▶ _Task item_
Print the data below again in full, exactly as it stands, with no images.

▶ _Collected material_
——————

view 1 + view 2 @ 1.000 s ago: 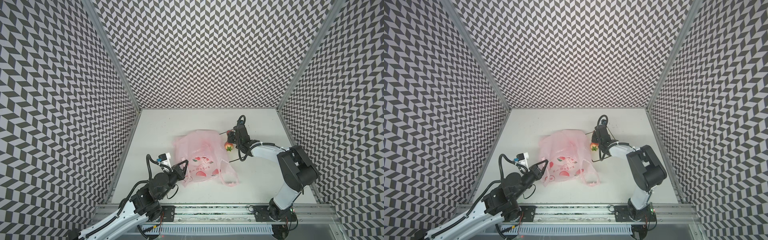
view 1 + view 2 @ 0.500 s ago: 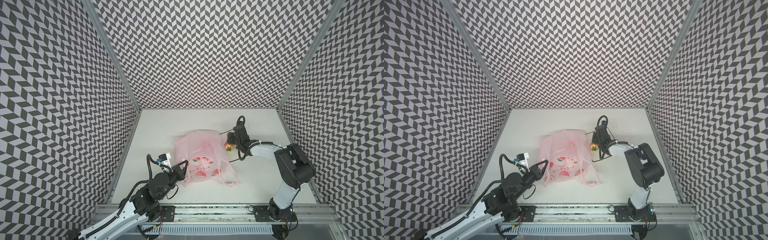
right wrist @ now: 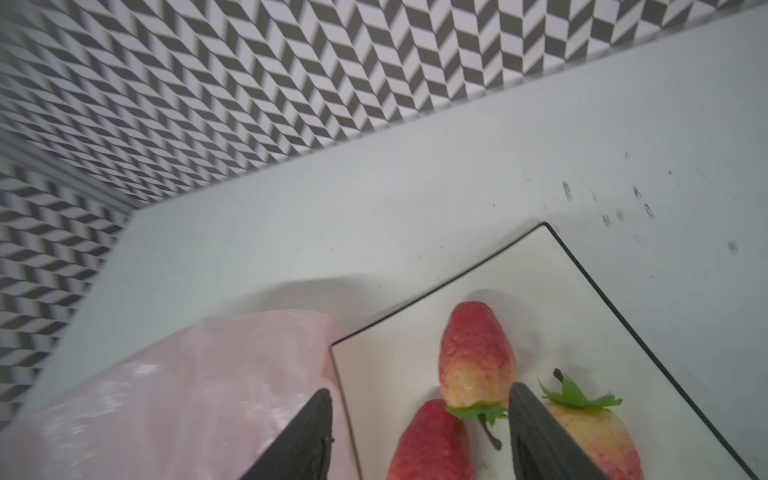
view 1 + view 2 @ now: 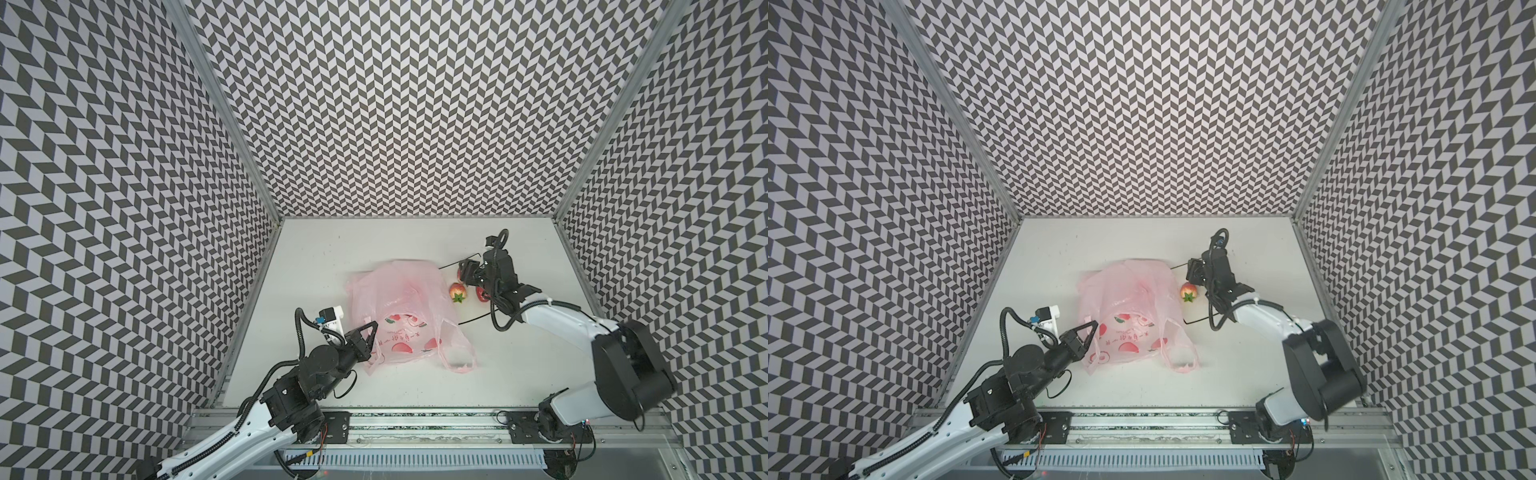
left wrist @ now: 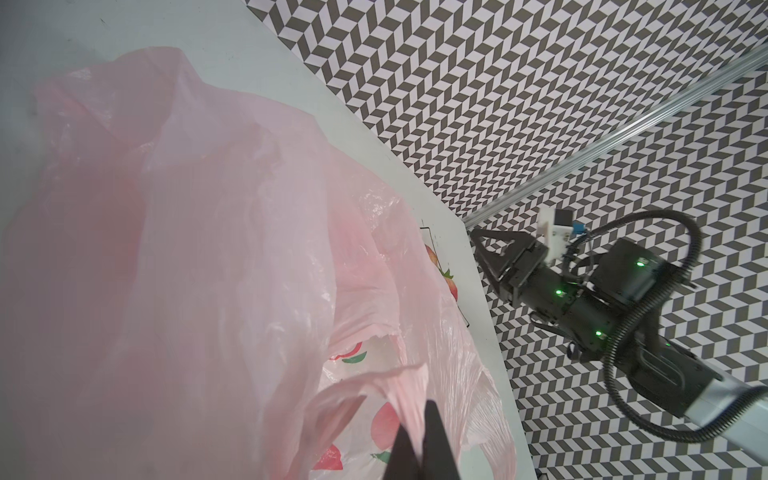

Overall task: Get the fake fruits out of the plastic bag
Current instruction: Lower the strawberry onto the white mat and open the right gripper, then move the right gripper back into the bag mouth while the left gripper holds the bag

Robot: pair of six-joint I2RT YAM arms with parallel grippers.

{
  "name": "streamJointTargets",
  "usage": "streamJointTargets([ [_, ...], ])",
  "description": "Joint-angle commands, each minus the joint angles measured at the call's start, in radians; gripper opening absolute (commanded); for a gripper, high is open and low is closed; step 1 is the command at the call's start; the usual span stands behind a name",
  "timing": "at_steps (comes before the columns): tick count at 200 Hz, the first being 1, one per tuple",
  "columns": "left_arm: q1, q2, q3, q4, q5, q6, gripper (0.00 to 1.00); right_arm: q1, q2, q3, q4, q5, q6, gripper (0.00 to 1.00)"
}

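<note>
The pale-pink plastic bag (image 4: 399, 303) (image 4: 1125, 299) lies crumpled mid-table, and its contents do not show. My left gripper (image 4: 368, 332) (image 5: 419, 440) is shut on a bunched strip of the bag's rim near a handle. Three fake strawberries (image 3: 476, 357) (image 3: 432, 444) (image 3: 590, 436) lie on the white black-rimmed plate (image 3: 582, 266) just right of the bag (image 3: 187, 395). My right gripper (image 3: 419, 390) (image 4: 467, 276) hangs open low over them and holds nothing. In both top views one strawberry (image 4: 457, 291) (image 4: 1188, 291) shows clearly beside its fingers.
The plate's thin rim (image 4: 473, 320) (image 4: 1196, 321) is partly under the bag's right edge. One loop handle (image 4: 457, 361) trails toward the front. Patterned walls close the left, back and right sides, and a metal rail (image 4: 415, 415) runs along the front.
My right gripper has opened and let a strawberry down onto the plate. The left gripper has kept its hold on the bag without moving.
</note>
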Motion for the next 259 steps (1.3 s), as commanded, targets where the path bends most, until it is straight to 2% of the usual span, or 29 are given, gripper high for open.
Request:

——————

▶ _Response_
view 1 + view 2 @ 1.000 s ago: 
view 1 + view 2 @ 0.500 s ago: 
right wrist @ now: 
view 1 + view 2 @ now: 
left wrist @ now: 

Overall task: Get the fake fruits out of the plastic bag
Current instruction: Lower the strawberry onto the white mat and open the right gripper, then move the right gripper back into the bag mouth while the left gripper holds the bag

Robot: pair of six-joint I2RT YAM arms with parallel grippers.

{
  "name": "streamJointTargets",
  "usage": "streamJointTargets([ [_, ...], ])",
  "description": "Joint-angle commands, each minus the joint angles measured at the call's start, in radians; gripper opening absolute (commanded); for a gripper, high is open and low is closed; step 1 is the command at the call's start; the usual span stands behind a name",
  "timing": "at_steps (comes before the columns): tick count at 200 Hz, the first being 1, one per tuple",
  "columns": "left_arm: q1, q2, q3, q4, q5, q6, gripper (0.00 to 1.00); right_arm: q1, q2, q3, q4, q5, q6, gripper (0.00 to 1.00)"
}

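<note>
The pale-pink plastic bag (image 4: 399, 303) (image 4: 1125, 299) lies crumpled mid-table, and its contents do not show. My left gripper (image 4: 368, 332) (image 5: 419, 440) is shut on a bunched strip of the bag's rim near a handle. Three fake strawberries (image 3: 476, 357) (image 3: 432, 444) (image 3: 590, 436) lie on the white black-rimmed plate (image 3: 582, 266) just right of the bag (image 3: 187, 395). My right gripper (image 3: 419, 390) (image 4: 467, 276) hangs open low over them and holds nothing. In both top views one strawberry (image 4: 457, 291) (image 4: 1188, 291) shows clearly beside its fingers.
The plate's thin rim (image 4: 473, 320) (image 4: 1196, 321) is partly under the bag's right edge. One loop handle (image 4: 457, 361) trails toward the front. Patterned walls close the left, back and right sides, and a metal rail (image 4: 415, 415) runs along the front.
My right gripper has opened and let a strawberry down onto the plate. The left gripper has kept its hold on the bag without moving.
</note>
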Motion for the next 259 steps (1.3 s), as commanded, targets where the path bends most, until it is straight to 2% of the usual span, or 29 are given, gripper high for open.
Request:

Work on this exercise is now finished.